By Lin Chai
Publication Date: 2026-01-08 17:28:00
Large language models (LLMs) and multimodal reasoning systems are rapidly expanding beyond the data center. Automotive and robotics developers increasingly want to run conversational AI agents, multimodal perception, and high-level planning directly on the vehicle or robot – where latency, reliability, and the ability to operate offline matter most.
While many existing LLM and vision language model (VLM) inference frameworks focus on data center needs such as managing large volumes of concurrent user requests and maximizing throughput across them, embedded inference requires a dedicated, tailored solution.

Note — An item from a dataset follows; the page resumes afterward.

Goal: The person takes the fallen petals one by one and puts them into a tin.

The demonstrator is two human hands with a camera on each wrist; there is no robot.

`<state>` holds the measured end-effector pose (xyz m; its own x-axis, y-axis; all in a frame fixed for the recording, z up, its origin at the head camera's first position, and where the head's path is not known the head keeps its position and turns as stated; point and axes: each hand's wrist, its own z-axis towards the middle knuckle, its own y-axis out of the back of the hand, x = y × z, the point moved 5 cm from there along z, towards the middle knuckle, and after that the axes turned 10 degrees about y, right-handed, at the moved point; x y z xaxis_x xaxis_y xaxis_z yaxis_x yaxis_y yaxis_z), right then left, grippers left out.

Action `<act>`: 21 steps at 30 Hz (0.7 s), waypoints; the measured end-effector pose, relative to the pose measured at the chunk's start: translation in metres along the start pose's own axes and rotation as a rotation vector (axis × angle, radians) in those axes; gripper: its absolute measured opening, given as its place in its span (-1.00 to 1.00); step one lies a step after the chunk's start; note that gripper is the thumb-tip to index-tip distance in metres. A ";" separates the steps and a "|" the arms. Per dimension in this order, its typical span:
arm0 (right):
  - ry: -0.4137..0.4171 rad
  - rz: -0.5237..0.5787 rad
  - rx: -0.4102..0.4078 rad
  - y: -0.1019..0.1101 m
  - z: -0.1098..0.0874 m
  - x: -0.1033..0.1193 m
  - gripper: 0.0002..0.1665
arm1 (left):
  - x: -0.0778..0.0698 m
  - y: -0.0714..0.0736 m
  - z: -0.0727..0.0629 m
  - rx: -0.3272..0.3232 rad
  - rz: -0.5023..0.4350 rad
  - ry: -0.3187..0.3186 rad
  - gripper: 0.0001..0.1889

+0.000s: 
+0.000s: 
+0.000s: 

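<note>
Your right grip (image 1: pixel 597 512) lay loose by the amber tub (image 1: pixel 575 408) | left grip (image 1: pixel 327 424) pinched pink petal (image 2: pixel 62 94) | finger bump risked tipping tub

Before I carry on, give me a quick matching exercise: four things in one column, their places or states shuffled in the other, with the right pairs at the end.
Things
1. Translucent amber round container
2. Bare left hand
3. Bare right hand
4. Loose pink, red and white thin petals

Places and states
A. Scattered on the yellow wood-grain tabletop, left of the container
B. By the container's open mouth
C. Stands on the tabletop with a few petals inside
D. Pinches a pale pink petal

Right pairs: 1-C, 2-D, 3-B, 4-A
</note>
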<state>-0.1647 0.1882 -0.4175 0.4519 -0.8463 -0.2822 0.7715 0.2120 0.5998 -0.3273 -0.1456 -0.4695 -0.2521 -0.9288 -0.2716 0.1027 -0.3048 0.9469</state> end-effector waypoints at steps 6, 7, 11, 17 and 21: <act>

This post introduces NVIDIA TensorRT Edge-LLM, a new, open source C++ framework for LLM and VLM inference, to solve the emerging need for high-performance edge inference. Edge-LLM is purpose-built for real-time applications on the embedded automotive and robotics platforms NVIDIA DRIVE AGX Thor and NVIDIA Jetson Thor. The framework is provided as open source on GitHub for the NVIDIA JetPack 7.1 release.
TensorRT Edge-LLM has minimal dependencies, enabling deployment for production edge applications. Its lean, lightweight design with clear focus on embedded-specific capabilities minimizes the framework’s resource footprint.
In addition, TensorRT Edge-LLM advanced features—such as EAGLE-3 speculative decoding, NVFP4 quantization support, and chunked prefill—provide cutting-edge performance for demanding real-time use cases.